Latest DNA Analysis Confirms Link Between Kennewick Man And Native Americans
The US Army Corps of Engineers, which oversaw the land where the remains were found, initially agreed to comply with the requests of the tribes. Before the transfer could be made, Owsley, along with seven other anthropologists, including Smithsonian colleague Dennis Stanford , filed a lawsuit asserting the scientific right to study the skeleton.
In February , the United States Court of Appeals for the Ninth Circuit ruled that a direct cultural link between any of the Native American tribes and Kennewick Man could not be proved because of the age of the remains. Its ruling allowed scientific study of the remains to continue while the USACE retained custody of the remains.
Their research results were published in in Kennewick Man: Chatters, the discoverer of the bones, had long changed his conclusions after finding similar skull shapes among confirmed ancestors of Native Americans. The discovery of Kennewick Man was accidental. Will Thomas and David Deacy were attending the annual hydroplane races on July 28,  and found the skull in a reservoir on the Columbia River at Columbia Park in Kennewick, Washington.
Following delivery of the cranium by the coroner, the remains were examined by archaeologist James Chatters. In ten visits to the site, Chatters managed to collect bones and pieces of bone, which, with the skull, completed almost an entire skeleton.
Many of the bones were broken into several pieces. Chatters said that the "presence of Caucasoid traits [and a] lack of definitive Native-American characteristics", as well as the apparent context of the skeleton as part of an early Paleo-American group led him to conclude that the body was Caucasian. A small bone fragment was submitted to the University of California, Riverside , for radiocarbon dating , which indicated the age of the skeleton was approximately 9, to 9, years old 8, uncalibrated "radiocarbon years" , and not from the 19th century, as had originally been thought.
Chatters put the bone through a CT scan, and it was discovered that the projectile was made from a siliceous gray stone that was found to have igneous intrusive or volcanic origins. This type of point is a feature of the Cascade phase in indigenous ancient history, which occurred roughly 7, to 12, years BP. To investigate the mystery of Kennewick Man further and determine whether the skeleton belonged to the Umatilla Native American tribe , who occupied the territory where it was found, scientists analyzed an extraction of DNA.

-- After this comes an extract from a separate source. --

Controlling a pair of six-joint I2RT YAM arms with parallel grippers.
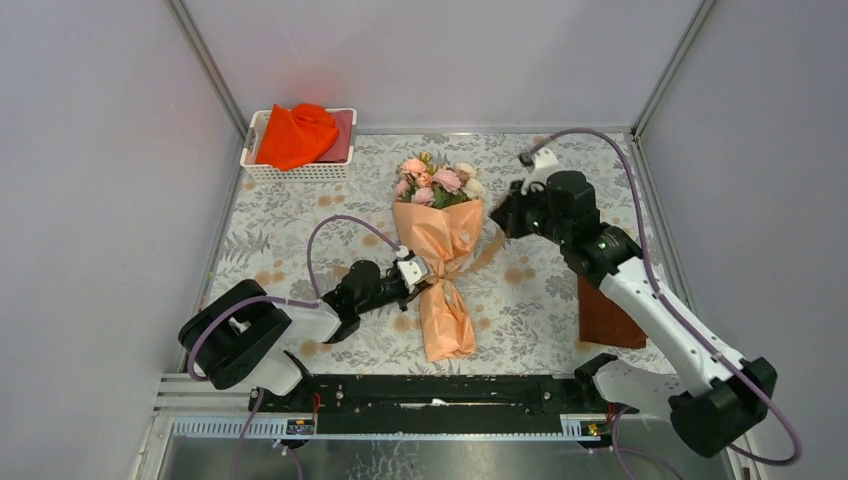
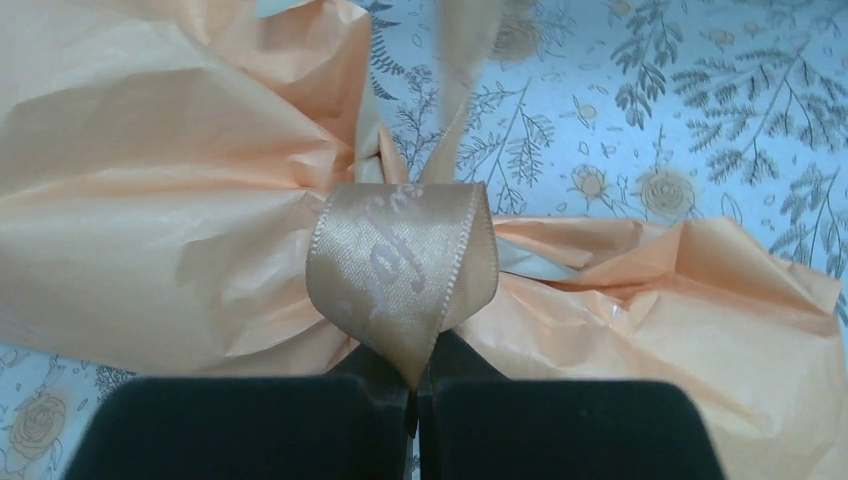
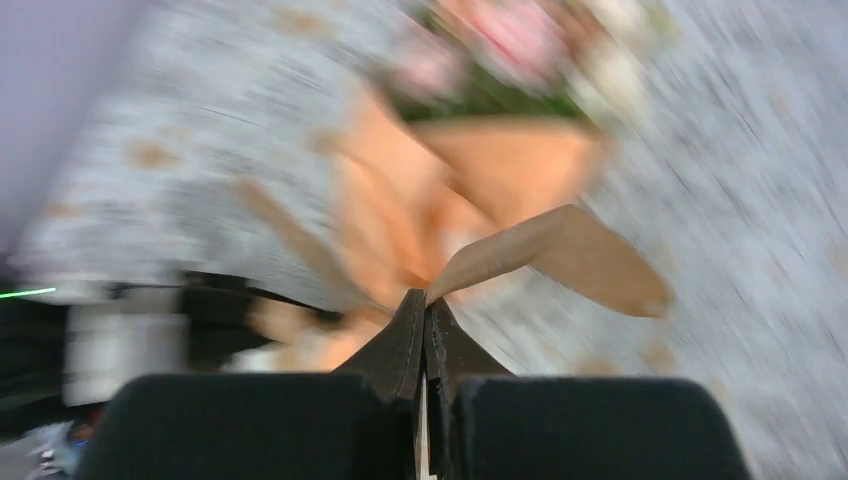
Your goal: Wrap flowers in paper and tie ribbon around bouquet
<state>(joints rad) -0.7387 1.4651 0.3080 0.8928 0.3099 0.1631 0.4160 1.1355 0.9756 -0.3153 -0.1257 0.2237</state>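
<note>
**Leaf-print worktop [image 1: 300,230]: ribbon [image 2: 400,265] pinched in two places**

Grey walls enclose the worktop. The bouquet [image 1: 440,270] lies at its middle, flowers [image 1: 437,180] toward 12 o'clock and the paper [image 1: 447,325] tail toward 6. The left end effector [image 2: 415,385], reaching in from 9 o'clock, is pressed together on a ribbon loop at the cinched waist. The right end effector [image 3: 425,315], at 2 o'clock, pinches the free tail. The satin looks slick and limp, so it is best gripped flat near the knot. The thin paper would likely crease or tear, so gentle pulls suit it.
</note>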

However, according to their report, "available technology and protocols do not allow the analysis of ancient DNA from these remains. Forensic anthropologist Douglas Owsley, who later led the scientific team that examined Kennewick Man's skeleton in , discovered that the bones in Kennewick Man's arms were bent. Owsley theorized that this was the result of powerful muscles built up over the course of a lifetime of hunting and spearfishing. They found Kennewick Man to be most closely related to the Ainu , an ancient indigenous people of Japan.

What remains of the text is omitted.